The later section doesn't necessarily fare too well, either. For example, many of the so-called "problems" claimed for cladistic analysis also apply to all other classification techniques; there is much confusion of evolutionary parsimony with descriptive parsimony; the author naively claims that "if suitable fossils were available for study, polarity could be decided without any doubt"; and there is no mention of the fact that the a priori rationale for the procedures allows an objective assessment of what constitutes the "best" tree, whereas phenetics has no such assessment.
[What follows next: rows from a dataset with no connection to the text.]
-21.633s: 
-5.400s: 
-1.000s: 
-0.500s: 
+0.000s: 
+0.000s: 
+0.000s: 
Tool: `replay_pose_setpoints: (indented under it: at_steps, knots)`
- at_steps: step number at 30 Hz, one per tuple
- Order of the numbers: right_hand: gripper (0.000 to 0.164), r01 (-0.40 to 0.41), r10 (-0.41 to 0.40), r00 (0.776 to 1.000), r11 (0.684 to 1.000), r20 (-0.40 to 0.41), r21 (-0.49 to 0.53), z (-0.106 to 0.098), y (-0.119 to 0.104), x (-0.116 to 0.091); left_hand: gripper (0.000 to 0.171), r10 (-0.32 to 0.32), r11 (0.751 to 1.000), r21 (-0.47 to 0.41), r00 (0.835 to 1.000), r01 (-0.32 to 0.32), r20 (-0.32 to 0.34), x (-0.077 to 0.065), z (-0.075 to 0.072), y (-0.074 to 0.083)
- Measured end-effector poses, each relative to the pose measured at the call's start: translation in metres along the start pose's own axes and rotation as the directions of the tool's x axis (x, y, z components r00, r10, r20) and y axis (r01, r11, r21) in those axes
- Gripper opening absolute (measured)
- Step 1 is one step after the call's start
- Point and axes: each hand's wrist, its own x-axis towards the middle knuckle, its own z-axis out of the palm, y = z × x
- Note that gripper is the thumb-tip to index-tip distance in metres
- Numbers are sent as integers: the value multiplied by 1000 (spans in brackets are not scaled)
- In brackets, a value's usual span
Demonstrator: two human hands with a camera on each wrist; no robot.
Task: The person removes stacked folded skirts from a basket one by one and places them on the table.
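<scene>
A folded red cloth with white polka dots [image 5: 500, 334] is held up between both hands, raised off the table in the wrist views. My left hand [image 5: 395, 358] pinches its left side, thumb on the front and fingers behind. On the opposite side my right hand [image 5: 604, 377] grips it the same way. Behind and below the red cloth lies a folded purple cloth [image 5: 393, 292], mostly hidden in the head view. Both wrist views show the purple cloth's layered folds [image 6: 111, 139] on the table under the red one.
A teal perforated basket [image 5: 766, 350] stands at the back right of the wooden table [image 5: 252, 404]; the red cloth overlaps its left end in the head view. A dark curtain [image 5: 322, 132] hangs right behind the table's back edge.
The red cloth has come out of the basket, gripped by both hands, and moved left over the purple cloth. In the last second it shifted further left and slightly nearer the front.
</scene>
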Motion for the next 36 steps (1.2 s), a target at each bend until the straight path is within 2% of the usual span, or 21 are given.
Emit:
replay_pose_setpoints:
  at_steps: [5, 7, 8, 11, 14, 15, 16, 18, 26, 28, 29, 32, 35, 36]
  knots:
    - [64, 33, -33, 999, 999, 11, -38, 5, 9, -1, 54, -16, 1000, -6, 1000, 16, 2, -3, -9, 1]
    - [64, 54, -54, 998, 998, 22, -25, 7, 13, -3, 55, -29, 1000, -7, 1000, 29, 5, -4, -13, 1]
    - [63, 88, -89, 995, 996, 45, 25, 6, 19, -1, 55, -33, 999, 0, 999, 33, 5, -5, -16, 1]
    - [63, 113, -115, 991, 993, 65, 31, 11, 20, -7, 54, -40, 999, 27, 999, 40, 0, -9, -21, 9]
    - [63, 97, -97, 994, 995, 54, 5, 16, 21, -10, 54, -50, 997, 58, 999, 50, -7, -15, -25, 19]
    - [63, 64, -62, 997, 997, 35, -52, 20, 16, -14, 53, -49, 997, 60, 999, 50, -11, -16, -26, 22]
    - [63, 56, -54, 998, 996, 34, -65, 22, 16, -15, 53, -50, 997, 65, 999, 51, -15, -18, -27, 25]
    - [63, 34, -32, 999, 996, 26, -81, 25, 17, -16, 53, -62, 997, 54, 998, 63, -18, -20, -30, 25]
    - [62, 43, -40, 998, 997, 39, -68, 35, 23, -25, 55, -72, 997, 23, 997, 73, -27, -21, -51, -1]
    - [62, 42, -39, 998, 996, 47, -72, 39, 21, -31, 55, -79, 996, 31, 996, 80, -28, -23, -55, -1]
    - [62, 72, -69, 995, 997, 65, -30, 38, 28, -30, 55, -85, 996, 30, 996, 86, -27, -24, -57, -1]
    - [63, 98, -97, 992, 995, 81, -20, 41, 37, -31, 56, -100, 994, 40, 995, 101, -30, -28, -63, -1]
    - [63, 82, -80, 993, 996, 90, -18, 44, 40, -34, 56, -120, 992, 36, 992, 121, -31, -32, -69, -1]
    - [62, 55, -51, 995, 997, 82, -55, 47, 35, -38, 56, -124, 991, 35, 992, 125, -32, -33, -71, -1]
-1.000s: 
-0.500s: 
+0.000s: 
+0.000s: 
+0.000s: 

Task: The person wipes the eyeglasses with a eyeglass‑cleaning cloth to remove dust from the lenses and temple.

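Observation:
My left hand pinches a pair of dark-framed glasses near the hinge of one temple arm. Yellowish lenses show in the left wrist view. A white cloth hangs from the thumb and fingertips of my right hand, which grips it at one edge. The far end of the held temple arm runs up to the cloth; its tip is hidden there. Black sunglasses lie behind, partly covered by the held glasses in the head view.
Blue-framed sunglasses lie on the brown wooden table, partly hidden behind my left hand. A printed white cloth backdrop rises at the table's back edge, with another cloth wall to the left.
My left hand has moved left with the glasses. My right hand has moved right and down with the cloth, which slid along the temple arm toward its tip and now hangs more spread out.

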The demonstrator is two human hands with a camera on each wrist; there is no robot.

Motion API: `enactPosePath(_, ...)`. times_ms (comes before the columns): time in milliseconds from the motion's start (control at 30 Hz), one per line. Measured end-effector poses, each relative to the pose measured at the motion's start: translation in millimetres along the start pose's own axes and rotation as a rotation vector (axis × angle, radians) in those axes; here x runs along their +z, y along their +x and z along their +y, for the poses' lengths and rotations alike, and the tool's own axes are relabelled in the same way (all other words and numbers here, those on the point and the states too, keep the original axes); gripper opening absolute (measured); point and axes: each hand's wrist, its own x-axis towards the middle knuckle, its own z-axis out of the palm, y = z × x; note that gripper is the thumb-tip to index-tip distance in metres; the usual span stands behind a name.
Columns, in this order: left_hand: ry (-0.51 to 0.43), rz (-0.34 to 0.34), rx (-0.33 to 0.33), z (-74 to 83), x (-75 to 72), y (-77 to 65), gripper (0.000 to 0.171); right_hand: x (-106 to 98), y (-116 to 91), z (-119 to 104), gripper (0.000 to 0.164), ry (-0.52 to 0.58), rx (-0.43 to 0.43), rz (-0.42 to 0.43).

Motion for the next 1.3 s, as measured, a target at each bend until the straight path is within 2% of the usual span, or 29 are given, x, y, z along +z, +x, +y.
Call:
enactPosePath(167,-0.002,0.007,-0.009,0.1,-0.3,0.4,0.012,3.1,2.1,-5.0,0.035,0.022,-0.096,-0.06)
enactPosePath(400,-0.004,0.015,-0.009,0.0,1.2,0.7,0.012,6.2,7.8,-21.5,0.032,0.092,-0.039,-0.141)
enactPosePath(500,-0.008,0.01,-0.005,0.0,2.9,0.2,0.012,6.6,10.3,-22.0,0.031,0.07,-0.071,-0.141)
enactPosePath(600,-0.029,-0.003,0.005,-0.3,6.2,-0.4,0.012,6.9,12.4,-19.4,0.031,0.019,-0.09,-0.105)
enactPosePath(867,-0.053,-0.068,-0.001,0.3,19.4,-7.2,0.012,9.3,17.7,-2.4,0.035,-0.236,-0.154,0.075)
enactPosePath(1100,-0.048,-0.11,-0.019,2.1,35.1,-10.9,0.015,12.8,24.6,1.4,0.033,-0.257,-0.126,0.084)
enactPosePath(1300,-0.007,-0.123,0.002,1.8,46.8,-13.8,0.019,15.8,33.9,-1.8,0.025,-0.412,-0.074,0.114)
The author also claims that groups defined by symplesiomorphies "might be paraphyletic", whereas they must be, since all taxa with the related apomorphy have to be included in the clade to make it monophyletic, unless some other character supports the monophyly. Furthermore, only parsimony techniques are discussed, and methods for molecular data are specifically excluded.

Only a few other problems in this section can be listed here, or you'll become bored by this tirade. The reasons for rejecting outgroup analysis for character polarity (p. 76) are bizarre, to say the least; and the author places great weight on the "statistical significance" of tree structure (e.g. p. 77), which is only useful if the procedures used are an appropriate model for phylogenetic data. The following statements appear to be philosophically naive (the first is a universal truism, the second is ridiculous): "This kind of argument may be plausible, but it is not direct evidence; it is just a credible hypothesis" (p. 74); "Statements about character compatibility are facts and not hypotheses" (p. 83). Finally, the author ends by suggesting that phenetics has "few subjective decisions", in spite of the plethora of techniques available to chose from, and that taxonomists should "experiment" with both cladistics and phenetics because "each type of method has different aims" - but wouldn't it be better to decide on your aims first, and then chose the appropriate method?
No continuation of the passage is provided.